The paradox of travel

TOURISM / In the age of over-tourism, Onlookers asks what it is we seek when we travel?
Director: Kimi Takesue
Distributor:
Country: USA

Of the many, many contradictory dynamics in the age of late-stage capitalism, tourism may be one of its most defined. For anyone who has travelled to (or, god bless them, lived in) a destination infamous for over-tourism, you know the ins and outs of it. I myself spent nearly seven years in Amsterdam… a city where it is virtually impossible to cross the street without yielding extensively to swarms of visitors – often intoxicated to rather a high degree (no pun intended). But, it is more than just the quality of visitors which has proliferated in the age of Airbnb, EasyJet, and GeoTagging. It is also what happens to the destination itself as a result of such an influx. Continuing with the example of Amsterdam, it’s now a city whose existence seems twofold: a landscape for «experience» with said experience absolutely integral to its self-identity (read: bottom line). Do you really think they will ever ban the sale of Cannabis or shut down the Red Light District? Mayors, locals, and activists can go through all the motions they want, but those are absolutely seminal to the city’s identity as an experience destination. The same goes for, say, hedonistic nightclubbing in Berlin; or the search for the perfect «hey, I’m walking here!» moment in New York City. In short, despite its economic benefits, modern tourism has turned organic locations into caricatures of what they once were… and I haven’t even mentioned the environmental and cultural heritage impact (in short, it’s bad).

Onlookers Kimi Takesue
Onlookers, a film by Kimi Takesue

Immersive meditation

With this preamble, we turn our attention to Onlookers, director Kimi Takesue’s immersive meditation on tourism, its participants, and the locations where it takes place. Onlookers is not, however, an overt indictment of tourism. In fact, it presents more of a cyclical ecosystem where foreigners and locals seem to cohabit – almost symbiotically exist with each other, in both humour and frustration. That said, Onlookers is hardly a tourism sympathiser either.

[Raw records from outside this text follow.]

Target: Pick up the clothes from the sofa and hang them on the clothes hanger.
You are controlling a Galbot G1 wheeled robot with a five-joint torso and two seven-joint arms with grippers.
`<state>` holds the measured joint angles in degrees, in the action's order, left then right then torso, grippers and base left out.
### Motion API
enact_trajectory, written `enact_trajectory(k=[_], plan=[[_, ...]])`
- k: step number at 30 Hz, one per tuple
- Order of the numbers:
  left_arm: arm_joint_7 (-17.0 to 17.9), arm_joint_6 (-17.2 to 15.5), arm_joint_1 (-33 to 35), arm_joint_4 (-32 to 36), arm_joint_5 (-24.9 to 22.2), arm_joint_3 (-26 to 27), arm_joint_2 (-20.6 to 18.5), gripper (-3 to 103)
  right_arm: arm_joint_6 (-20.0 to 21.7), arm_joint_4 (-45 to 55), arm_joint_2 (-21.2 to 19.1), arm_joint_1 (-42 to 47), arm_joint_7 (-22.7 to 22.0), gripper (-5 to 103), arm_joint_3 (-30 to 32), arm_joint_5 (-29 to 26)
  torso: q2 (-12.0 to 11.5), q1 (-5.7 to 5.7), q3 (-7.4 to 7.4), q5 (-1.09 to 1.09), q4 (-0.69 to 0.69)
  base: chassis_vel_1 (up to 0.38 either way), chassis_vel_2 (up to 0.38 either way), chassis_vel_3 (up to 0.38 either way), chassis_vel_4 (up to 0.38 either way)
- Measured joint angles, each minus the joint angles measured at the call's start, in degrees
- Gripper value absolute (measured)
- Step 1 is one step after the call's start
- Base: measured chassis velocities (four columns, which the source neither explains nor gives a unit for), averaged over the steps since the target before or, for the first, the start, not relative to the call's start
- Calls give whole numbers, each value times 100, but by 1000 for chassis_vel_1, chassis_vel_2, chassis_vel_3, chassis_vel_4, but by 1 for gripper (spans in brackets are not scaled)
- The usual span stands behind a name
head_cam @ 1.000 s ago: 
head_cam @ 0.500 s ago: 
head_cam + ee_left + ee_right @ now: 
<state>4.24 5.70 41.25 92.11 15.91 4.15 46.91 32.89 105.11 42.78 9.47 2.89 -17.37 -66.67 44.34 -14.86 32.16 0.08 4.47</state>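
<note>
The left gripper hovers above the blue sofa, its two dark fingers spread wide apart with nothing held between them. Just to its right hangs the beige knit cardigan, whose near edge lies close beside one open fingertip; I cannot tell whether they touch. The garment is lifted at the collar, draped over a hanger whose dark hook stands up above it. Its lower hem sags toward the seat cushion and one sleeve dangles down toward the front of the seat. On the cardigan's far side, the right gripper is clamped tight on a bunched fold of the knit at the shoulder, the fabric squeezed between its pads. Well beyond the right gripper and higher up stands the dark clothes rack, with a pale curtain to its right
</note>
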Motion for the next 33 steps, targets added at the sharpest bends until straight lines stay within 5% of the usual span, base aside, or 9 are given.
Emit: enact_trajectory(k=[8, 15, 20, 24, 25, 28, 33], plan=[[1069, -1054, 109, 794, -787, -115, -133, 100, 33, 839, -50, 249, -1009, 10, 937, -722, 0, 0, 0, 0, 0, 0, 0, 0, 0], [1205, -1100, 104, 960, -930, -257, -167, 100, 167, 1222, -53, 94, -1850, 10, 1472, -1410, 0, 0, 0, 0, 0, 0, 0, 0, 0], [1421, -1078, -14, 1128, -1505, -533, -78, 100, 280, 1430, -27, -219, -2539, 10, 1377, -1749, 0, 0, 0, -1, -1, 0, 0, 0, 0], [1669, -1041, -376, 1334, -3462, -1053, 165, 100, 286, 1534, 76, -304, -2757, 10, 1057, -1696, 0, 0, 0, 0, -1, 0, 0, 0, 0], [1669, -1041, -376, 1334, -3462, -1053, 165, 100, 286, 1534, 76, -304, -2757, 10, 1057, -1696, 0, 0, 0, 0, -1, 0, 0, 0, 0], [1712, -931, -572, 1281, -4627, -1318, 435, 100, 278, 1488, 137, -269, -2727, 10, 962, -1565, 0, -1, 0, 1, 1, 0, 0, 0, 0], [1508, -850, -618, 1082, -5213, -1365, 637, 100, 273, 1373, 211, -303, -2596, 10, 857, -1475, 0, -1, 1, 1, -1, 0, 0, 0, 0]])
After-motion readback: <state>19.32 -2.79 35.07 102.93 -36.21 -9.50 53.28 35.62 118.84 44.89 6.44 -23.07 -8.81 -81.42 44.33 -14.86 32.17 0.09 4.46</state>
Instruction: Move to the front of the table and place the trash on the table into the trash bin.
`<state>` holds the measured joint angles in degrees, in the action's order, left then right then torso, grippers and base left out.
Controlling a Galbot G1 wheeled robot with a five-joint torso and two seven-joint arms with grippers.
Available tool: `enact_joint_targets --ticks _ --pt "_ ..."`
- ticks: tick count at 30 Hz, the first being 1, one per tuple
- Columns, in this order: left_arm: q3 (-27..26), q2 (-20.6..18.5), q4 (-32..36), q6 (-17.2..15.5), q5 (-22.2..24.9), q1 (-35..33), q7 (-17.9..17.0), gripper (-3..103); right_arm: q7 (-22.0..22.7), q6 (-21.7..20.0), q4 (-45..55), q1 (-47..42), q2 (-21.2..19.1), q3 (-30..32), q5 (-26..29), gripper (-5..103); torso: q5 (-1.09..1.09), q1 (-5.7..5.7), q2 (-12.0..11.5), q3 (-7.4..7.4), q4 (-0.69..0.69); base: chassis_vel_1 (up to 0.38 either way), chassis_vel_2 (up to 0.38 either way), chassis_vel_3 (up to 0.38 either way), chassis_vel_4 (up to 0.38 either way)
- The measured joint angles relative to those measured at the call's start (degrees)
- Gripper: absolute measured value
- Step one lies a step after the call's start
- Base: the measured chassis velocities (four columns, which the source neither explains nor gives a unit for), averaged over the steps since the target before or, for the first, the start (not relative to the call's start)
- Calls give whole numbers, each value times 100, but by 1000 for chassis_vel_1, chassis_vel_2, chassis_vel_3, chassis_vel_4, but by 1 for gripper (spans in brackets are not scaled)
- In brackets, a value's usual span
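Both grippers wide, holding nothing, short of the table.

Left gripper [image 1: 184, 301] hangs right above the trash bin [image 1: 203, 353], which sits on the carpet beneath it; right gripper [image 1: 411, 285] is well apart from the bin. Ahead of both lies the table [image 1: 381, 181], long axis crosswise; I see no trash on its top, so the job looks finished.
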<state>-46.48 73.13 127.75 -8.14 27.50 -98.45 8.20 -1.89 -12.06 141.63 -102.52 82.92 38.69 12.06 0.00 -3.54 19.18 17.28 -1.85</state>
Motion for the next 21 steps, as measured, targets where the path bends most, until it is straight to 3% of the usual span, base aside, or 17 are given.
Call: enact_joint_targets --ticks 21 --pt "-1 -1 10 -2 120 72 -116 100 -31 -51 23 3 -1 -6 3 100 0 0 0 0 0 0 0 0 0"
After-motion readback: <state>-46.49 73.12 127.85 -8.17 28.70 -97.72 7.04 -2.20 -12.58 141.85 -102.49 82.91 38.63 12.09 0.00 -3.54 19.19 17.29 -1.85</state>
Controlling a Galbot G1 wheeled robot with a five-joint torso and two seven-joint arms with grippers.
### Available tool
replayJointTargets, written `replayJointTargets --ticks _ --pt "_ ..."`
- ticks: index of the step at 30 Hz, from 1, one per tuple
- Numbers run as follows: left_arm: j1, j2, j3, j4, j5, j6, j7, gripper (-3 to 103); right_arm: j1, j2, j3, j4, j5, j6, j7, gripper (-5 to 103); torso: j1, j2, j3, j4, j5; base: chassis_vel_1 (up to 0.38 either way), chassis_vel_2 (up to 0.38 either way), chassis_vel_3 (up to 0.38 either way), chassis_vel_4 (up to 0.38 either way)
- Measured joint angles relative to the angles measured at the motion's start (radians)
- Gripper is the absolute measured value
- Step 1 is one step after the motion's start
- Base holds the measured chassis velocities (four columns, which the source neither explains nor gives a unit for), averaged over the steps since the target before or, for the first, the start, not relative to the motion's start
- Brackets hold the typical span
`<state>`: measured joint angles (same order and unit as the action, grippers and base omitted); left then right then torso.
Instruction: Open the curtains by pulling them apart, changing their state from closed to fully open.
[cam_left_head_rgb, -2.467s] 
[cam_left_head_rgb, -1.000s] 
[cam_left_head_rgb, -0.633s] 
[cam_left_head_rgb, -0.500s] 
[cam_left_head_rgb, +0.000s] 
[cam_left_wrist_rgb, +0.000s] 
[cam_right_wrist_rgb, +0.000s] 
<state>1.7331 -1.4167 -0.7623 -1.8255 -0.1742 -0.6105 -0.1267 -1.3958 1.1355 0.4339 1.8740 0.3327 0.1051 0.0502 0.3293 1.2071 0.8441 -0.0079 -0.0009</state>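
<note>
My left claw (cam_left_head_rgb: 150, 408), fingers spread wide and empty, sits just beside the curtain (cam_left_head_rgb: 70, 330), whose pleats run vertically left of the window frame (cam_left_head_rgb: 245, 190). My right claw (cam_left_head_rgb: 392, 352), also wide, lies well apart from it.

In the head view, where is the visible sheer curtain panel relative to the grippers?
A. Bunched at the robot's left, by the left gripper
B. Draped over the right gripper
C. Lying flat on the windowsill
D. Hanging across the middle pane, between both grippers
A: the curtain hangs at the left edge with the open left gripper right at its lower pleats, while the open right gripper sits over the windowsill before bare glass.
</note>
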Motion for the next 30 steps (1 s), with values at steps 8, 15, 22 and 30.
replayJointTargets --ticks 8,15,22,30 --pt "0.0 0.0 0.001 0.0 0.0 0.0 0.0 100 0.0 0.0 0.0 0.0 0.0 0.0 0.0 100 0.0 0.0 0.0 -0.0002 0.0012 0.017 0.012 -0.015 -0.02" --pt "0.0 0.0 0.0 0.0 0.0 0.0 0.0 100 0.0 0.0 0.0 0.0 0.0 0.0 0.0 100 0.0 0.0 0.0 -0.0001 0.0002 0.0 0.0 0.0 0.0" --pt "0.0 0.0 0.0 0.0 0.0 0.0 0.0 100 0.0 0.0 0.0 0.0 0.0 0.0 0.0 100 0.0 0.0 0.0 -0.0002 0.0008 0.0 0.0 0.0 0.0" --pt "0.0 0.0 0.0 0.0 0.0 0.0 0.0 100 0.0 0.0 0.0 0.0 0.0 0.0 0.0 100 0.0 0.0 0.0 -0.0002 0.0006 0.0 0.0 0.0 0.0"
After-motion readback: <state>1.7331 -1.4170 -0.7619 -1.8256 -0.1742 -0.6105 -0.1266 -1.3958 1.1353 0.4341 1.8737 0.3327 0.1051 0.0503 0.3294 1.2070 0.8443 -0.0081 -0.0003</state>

In this, Takesue’s third film, the location is far away from Europe or North America, where most of the top international tourist destinations reside (USA, France, UK, and Germany, among them). Instead, it focuses on the Southeast Asian country of Laos. Once heavily bombed a part of the Vietnam War (albeit, a strong case of it being a destination of its very own CIA-lead shadow war), Laos is now a budget-friendly destination offering Buddhist temples aplenty, a tropical climate, and a general sense of Eastern «exoticism» (at least, for the lay-traveller). The film, through its accessible 60+ minutes, follows a group of young French backpackers (and others). They arrive en masse, unload ungodly-sized luggage, check their GPS, and, of course, take selfies… lots and lots of selfies. They travel to mountaintops, float down rivers, and observe religious rituals (again, cameraphones firmly in hand). Interestingly enough, they also sit around and watch… Friends (sorry, but I have to rhetorically ask: isn’t there something better to watch while 5000 km from home… is Laos the only place on Earth where The Simpsons is not available)?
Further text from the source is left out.